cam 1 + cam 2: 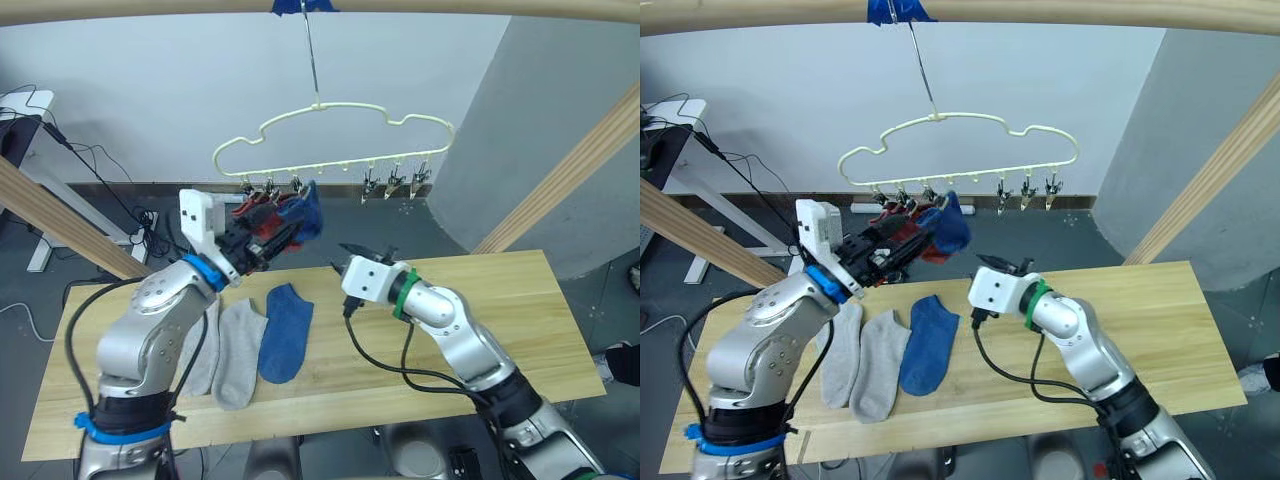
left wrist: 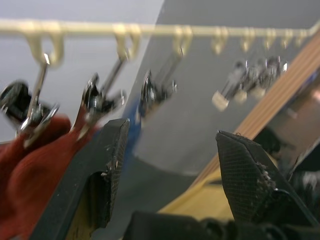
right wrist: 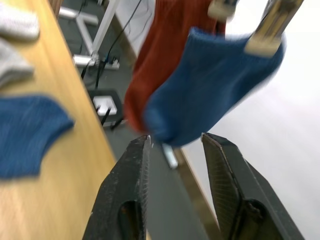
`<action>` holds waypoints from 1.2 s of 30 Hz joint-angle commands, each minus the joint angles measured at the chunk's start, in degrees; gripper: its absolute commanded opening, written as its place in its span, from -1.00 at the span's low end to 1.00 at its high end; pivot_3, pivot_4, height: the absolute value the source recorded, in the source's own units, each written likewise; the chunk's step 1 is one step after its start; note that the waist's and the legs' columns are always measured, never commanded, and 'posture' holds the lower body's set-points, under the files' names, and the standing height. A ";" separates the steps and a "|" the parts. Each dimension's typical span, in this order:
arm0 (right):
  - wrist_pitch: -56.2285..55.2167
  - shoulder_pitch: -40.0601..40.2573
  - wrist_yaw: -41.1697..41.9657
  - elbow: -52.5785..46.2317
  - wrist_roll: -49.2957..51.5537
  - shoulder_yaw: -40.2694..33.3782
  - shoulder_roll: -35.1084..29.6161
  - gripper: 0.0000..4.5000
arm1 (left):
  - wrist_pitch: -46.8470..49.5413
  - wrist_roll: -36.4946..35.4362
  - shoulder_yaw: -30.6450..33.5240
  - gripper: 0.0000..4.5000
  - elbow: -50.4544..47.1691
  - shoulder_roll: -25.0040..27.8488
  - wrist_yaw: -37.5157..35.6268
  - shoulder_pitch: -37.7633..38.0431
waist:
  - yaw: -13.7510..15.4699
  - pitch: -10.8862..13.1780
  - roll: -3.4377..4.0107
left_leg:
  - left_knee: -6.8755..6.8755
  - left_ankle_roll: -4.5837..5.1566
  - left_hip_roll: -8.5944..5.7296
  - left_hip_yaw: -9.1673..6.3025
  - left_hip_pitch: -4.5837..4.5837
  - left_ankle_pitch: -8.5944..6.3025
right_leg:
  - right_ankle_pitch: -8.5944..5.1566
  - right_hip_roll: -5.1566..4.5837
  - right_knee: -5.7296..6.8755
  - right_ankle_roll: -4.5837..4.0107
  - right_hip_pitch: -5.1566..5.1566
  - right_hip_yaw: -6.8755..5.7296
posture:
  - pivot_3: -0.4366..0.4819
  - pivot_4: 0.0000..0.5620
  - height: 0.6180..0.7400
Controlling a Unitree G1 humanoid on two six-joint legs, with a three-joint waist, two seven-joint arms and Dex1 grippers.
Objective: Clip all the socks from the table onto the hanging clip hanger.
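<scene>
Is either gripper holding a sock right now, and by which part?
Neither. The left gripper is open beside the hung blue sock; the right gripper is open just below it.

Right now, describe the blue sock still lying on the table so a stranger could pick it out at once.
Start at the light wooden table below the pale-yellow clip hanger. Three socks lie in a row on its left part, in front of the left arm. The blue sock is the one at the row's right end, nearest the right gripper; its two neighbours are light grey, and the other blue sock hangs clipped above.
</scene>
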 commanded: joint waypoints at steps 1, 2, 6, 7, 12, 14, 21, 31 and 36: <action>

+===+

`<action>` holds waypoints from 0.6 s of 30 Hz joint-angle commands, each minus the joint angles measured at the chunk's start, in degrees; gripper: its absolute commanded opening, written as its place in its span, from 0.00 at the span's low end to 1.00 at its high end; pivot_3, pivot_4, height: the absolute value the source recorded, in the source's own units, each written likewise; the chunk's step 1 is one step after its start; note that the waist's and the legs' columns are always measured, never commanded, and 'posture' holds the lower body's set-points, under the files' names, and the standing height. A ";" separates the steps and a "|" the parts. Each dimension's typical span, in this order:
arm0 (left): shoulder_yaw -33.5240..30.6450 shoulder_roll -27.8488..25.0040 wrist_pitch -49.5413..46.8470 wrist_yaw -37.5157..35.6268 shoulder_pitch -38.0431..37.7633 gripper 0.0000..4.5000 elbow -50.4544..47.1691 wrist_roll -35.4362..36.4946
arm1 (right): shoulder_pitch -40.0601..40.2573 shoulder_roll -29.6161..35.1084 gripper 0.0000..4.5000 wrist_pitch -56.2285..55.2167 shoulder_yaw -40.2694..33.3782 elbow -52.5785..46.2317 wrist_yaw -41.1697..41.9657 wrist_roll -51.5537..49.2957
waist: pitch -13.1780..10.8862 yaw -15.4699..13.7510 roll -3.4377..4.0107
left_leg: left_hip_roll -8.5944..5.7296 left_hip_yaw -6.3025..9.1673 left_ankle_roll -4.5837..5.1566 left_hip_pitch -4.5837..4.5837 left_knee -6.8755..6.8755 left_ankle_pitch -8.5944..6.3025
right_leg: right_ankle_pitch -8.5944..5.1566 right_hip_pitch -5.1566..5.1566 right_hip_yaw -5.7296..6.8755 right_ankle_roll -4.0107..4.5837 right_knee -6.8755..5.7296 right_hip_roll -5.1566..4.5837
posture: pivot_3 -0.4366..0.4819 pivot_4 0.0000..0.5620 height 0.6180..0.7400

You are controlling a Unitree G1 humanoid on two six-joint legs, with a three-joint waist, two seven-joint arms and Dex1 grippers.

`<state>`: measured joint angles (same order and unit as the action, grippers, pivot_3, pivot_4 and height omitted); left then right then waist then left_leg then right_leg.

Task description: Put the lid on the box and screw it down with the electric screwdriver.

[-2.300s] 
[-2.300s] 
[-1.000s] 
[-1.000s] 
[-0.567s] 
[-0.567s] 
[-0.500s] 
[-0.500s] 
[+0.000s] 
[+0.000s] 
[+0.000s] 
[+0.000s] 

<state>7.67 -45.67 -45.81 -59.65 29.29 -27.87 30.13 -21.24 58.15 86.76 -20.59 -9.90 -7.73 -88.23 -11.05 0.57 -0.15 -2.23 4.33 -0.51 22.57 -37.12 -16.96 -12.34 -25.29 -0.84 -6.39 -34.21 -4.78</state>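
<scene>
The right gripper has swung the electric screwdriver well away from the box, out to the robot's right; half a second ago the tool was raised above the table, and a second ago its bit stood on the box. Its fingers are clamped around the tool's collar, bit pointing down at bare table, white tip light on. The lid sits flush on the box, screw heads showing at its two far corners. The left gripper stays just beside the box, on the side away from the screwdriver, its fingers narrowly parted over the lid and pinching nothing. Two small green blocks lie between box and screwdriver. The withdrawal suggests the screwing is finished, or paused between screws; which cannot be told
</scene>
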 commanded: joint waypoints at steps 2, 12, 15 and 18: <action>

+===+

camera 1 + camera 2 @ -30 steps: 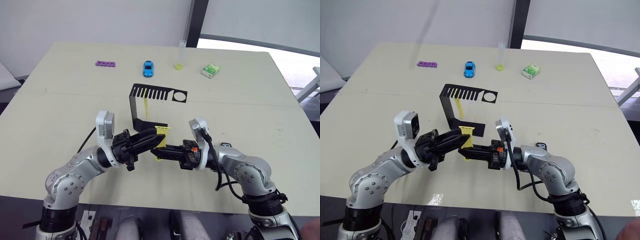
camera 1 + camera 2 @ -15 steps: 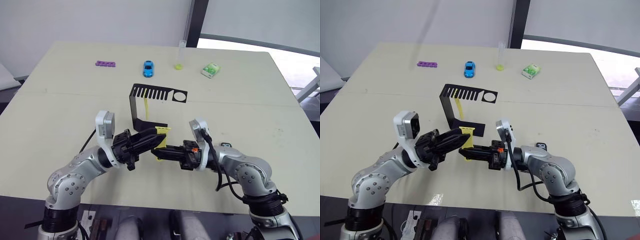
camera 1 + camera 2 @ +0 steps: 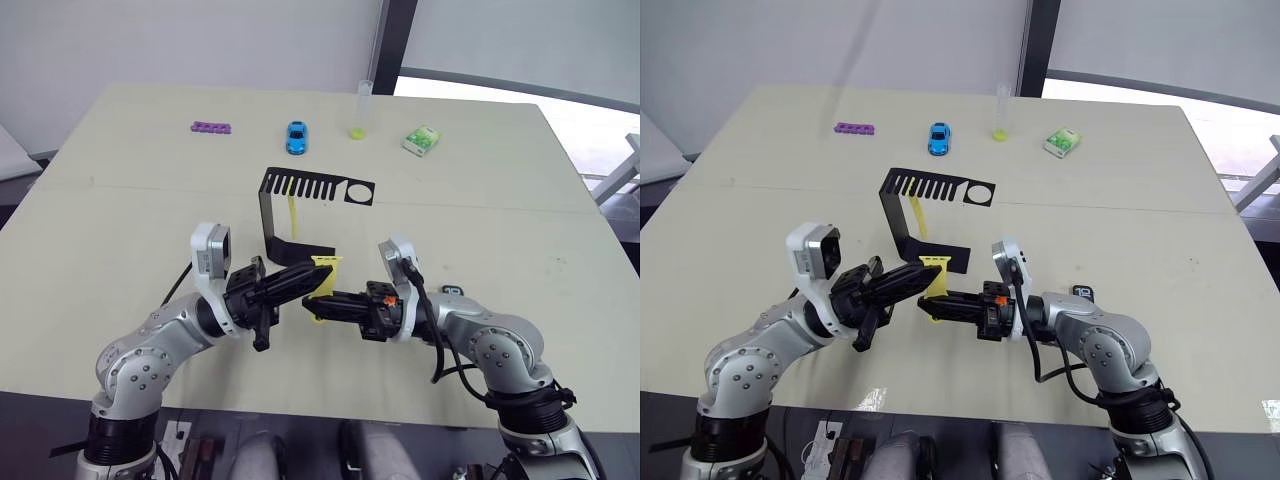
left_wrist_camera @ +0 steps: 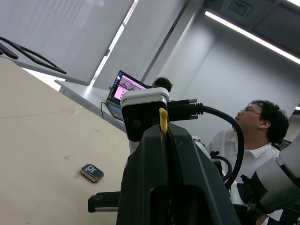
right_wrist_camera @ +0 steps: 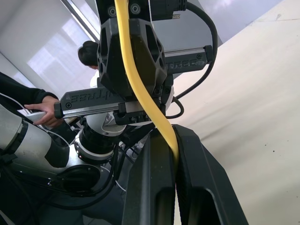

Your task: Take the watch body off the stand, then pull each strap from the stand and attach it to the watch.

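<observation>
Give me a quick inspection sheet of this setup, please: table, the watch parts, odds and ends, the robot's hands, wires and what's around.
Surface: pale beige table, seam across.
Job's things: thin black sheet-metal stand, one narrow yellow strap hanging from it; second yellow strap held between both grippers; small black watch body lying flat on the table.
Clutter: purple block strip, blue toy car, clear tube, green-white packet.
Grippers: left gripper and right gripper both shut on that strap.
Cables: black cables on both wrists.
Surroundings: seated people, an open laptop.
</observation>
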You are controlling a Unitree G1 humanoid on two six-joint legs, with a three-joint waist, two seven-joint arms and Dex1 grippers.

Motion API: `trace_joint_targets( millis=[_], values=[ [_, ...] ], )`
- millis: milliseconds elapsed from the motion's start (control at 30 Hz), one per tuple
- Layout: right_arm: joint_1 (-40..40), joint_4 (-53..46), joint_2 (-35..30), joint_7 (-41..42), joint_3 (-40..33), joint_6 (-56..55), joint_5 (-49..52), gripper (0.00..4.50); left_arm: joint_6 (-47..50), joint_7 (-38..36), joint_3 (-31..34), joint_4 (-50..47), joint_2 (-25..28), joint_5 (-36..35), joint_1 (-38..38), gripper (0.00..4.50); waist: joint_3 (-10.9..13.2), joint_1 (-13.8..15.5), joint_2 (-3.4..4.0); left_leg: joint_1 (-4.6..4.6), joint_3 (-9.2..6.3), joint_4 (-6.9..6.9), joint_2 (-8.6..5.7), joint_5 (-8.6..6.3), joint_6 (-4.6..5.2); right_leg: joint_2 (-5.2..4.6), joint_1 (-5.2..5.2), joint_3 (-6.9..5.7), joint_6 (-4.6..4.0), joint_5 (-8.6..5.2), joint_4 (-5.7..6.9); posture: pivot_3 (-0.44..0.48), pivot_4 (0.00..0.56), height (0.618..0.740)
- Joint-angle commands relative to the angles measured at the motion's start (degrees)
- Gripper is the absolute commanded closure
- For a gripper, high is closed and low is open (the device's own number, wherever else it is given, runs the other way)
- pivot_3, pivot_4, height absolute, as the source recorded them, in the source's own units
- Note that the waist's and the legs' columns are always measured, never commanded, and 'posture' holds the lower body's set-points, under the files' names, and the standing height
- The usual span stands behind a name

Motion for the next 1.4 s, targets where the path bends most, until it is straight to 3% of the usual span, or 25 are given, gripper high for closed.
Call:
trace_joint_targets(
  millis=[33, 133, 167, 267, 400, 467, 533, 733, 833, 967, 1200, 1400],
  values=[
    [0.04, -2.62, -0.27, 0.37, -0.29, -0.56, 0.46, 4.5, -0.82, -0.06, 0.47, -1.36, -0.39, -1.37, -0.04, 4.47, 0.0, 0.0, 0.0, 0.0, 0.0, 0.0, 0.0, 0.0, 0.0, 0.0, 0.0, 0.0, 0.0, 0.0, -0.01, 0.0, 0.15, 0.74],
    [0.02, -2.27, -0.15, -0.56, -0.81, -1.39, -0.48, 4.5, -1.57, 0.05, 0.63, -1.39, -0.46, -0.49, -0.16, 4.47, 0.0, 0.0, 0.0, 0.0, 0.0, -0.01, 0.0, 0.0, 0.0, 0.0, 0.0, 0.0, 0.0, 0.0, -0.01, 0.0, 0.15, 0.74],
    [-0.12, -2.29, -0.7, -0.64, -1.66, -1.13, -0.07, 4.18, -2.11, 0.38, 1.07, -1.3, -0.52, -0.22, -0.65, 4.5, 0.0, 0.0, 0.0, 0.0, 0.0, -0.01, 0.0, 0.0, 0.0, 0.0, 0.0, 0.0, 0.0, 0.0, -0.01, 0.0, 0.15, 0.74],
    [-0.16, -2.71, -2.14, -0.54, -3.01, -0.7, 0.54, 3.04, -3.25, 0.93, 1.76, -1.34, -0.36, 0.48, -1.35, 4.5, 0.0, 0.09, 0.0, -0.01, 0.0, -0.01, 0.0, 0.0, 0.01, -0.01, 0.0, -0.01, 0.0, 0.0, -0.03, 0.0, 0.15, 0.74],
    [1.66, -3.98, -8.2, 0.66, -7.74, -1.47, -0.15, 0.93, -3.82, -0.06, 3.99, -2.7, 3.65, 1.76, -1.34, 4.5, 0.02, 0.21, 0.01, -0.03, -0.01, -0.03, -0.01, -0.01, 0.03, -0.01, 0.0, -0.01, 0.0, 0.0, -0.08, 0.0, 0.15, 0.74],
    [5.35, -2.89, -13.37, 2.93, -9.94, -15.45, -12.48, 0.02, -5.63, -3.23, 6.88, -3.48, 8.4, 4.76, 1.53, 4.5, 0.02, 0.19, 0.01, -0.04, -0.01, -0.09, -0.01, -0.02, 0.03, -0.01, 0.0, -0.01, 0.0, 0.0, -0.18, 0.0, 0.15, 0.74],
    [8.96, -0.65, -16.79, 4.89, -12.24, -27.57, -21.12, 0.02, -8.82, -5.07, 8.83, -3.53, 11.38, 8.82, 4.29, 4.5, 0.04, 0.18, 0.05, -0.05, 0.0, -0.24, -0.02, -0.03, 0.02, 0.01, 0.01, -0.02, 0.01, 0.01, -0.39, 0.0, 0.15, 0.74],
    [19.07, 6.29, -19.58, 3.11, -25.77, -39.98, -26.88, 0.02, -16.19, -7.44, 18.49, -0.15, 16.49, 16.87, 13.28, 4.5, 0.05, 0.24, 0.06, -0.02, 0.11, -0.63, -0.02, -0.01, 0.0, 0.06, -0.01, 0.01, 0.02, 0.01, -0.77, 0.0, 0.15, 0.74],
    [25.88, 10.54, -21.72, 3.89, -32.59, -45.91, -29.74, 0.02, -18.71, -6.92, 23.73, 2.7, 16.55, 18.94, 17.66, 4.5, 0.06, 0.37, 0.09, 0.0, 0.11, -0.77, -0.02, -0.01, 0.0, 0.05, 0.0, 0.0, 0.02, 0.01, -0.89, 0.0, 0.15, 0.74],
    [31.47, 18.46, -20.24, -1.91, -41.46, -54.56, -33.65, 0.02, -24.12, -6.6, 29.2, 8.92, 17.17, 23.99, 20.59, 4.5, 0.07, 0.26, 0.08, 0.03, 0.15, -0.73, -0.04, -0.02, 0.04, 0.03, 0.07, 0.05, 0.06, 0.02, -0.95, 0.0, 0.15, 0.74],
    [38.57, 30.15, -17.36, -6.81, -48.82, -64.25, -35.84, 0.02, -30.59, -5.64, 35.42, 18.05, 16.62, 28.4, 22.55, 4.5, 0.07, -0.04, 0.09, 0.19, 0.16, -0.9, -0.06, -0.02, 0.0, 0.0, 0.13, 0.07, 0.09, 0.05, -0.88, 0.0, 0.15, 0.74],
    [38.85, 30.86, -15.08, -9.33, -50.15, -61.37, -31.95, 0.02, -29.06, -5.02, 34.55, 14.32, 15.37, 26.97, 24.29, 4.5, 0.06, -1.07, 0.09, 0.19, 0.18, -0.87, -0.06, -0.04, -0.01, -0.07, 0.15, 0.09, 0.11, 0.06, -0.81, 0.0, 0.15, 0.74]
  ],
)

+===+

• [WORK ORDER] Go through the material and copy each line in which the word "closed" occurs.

• [RESULT OF THIS EXERCISE]
- For a gripper, high is closed and low is open (the device's own number, wherever else it is given, runs the other way)
Motion for the next 1.4 s, targets where the path bends most, until it is straight to 3% of the usual span, or 25 are given, gripper high for closed.

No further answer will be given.